KR20190073957A - Cooler for vehicle - Google Patents

Abstract

Disclosed is a cooler for a vehicle which can suppress corrosion of a tube. According to an embodiment of the present invention, the cooler for a vehicle includes a tube forming an exhaust gas passage in a cooler housing forming a coolant passage, and a cooling fin affixed in the tube in a prescribed pattern to divide the exhaust gas passage. The cooler for a vehicle further includes a cup plate which is inserted into an end of the cooler housing, and includes first adhesion layers formed on both outer surfaces thereof, a first core formed between first adhesion layers, and a plurality of slots formed in a thickness direction penetrating the first adhesion layers and the first core. One end of the tube penetrates the slots. The tube includes second adhesion units formed on an inner surface thereof coming in contact with inner surfaces of the slots and an inner surface thereof coming contact with the exhaust gas passage, and a second core formed between the second adhesion layers. The second adhesion layer coming contact with the inner surfaces of the slots is arranged to come in contact with the first adhesion layers and the first core. The first adhesion layers are made of a material with a lower corrosion potential than the second adhesion layers.

Description

{COOLER FOR VEHICLE}

BACKGROUND OF THE INVENTION 1. Field of the Invention [0001] The present invention relates to a vehicle cooler, and more particularly, to a vehicle cooler for preventing corrosion of tubes applied to a cooler to improve corrosion resistance.

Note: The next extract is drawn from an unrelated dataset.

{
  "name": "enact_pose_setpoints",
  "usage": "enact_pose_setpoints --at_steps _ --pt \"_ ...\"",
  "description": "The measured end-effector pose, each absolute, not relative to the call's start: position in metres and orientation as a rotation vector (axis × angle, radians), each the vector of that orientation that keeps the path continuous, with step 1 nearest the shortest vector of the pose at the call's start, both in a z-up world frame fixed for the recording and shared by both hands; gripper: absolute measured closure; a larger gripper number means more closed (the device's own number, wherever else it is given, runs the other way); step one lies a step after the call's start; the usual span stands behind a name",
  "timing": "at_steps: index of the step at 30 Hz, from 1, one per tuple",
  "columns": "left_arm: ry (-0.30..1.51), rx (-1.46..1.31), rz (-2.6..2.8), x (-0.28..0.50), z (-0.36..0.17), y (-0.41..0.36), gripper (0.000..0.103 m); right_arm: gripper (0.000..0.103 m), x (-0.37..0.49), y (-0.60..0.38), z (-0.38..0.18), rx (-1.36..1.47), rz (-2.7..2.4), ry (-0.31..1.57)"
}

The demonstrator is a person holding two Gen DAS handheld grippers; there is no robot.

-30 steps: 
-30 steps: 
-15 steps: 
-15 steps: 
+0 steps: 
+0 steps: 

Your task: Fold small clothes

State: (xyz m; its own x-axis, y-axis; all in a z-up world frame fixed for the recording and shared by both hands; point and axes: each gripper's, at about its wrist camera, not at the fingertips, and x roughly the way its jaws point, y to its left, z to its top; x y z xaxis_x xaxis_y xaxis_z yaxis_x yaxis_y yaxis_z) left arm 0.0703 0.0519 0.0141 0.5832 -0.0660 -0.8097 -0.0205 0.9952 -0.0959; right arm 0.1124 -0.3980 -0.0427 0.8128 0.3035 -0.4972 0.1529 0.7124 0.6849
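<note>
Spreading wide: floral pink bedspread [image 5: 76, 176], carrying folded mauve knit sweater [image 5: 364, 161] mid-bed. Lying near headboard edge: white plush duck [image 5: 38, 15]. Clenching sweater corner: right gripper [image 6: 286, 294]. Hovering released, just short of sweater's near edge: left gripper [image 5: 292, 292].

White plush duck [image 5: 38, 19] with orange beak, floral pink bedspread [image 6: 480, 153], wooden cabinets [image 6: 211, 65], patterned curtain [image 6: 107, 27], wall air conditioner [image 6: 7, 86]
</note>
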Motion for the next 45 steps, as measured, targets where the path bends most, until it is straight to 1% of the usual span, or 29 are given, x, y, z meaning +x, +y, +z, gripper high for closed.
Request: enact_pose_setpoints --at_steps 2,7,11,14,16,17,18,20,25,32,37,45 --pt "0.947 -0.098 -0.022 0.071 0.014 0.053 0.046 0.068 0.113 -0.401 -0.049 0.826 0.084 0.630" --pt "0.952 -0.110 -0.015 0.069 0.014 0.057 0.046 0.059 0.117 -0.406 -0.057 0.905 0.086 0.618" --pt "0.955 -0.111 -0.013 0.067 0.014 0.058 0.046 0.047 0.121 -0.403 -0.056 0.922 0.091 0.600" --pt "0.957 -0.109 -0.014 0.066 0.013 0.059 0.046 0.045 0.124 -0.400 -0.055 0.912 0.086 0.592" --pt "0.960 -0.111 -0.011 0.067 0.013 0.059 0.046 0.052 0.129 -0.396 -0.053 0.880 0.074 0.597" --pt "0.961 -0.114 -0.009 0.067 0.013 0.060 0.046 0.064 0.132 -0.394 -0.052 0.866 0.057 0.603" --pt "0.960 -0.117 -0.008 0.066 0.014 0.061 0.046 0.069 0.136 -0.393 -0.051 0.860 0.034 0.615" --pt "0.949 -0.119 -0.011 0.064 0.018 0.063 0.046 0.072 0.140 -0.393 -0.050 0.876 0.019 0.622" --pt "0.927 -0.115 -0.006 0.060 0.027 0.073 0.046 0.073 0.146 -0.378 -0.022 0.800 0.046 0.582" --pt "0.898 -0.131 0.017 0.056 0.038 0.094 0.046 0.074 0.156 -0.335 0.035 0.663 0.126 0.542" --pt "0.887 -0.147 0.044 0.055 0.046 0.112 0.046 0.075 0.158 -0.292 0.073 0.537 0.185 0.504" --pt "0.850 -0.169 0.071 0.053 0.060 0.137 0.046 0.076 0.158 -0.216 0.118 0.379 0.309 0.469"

In the automobile industry, environmental problems such as global warming are emerging, and regulations on exhaust gas are strengthened.

In particular, stringent standards for emissions of automobile exhaust are applied.

Accordingly, technologies for reducing harmful substances in automobile exhaust gas are under development, and for example, there is an exhaust gas recirculation (EGR) apparatus.

Such an exhaust gas recirculation device circulates a part of the exhaust gas discharged from the engine to the intake line, thereby reducing the amount of oxygen in the mixer, reducing the amount of discharged exhaust gas, and reducing harmful substances in the exhaust gas.

Further, the exhaust gas recycling apparatus includes a cooler for cooling the exhaust gas.

At this time, the cooler is provided with a cooling water passage through which cooling water passes and a tube through which the exhaust gas passes.

The cooler serves as a kind of heat exchanger that performs heat exchange between the exhaust gas and the cooling water to prevent an excessive temperature rise of the exhaust gas.

Such a cooler can be made of an aluminum alloy material having high heat transfer efficiency formed by exhaust gas and having good formability.

However, the cooler according to the related art has a through hole formed on the tube which is vulnerable to corrosion due to corrosive ions such as CI-, SO42-, NO3- and the like existing as a condensed water component.

As a result, leakage of the exhaust gas occurs through the through-holes and the efficiency of the cooler is lowered.

The matters described in the background section are intended to enhance the understanding of the background of the invention and may include matters not previously known to those skilled in the art.

The embodiment of the present invention is characterized in that a first bonding layer made of a corrosion potential lower than that of the second bonding layer of the tube is applied to a cap plate fitted to the tip of the tube so that the first bonding layer is exposed to the outside, Which can prevent corrosion of the tube, and to provide a cooler for a vehicle.

In one or more embodiments of the present invention, a tube for forming an exhaust gas flow path is provided in a cooler housing forming a cooling water passage, and a cooling fin is joined to the inside of the tube in a predetermined pattern to partition the exhaust gas flow path Wherein a first core layer is formed between the first bonding layers and a first core layer is formed between the first core layer and the first core layer, And a cup plate having a plurality of slots formed in a thickness direction passing through the slot, the tube having one end passing through the slot, an outer side contacting the inner surface of the slot, and an inner side contacting the exhaust gas channel, And a second bonding layer, which is in contact with the inner surface of the slot, is formed between the first bonding layer and the second bonding layer, Arranged to be in contact with the first core and the second may be the first bonding layer provides a vehicle cooler is made of a low corrosion potential of the material than the second bonding layer.

The cup plate is made of a three-stage clad material in which A4000 series second bonding layers are bonded to both sides of a first core material of the A3000 series, and the tube is made of A1000 series on both sides of the A3000 series second core material. Diffusion preventing layer is bonded to the outer surface of the diffusion preventing layer and the A4000 series second bonding layer is bonded to each outer surface of the diffusion preventing layer.

 The first bonding layer may be made of A4045, and the second bonding layer may be made of A4343.

Further, a supporter may be disposed in the cooling water passage between the tubes to maintain a constant spacing of the tubes.

The apparatus may further include a suction pipe and an exhaust pipe connected to the cooler housing to allow the coolant to flow in and out.

In addition, the cooling fin may have a concavo-convex shape in which a plurality of concave portions and convex portions are continuously connected.

Embodiments of the present invention apply a first bonding layer having a corrosion potential lower than that of the second bonding layer of the tube to the cup plate so as to be exposed to the outside to induce the first bonding layer to corrode first, It has an effect of inhibiting corrosion.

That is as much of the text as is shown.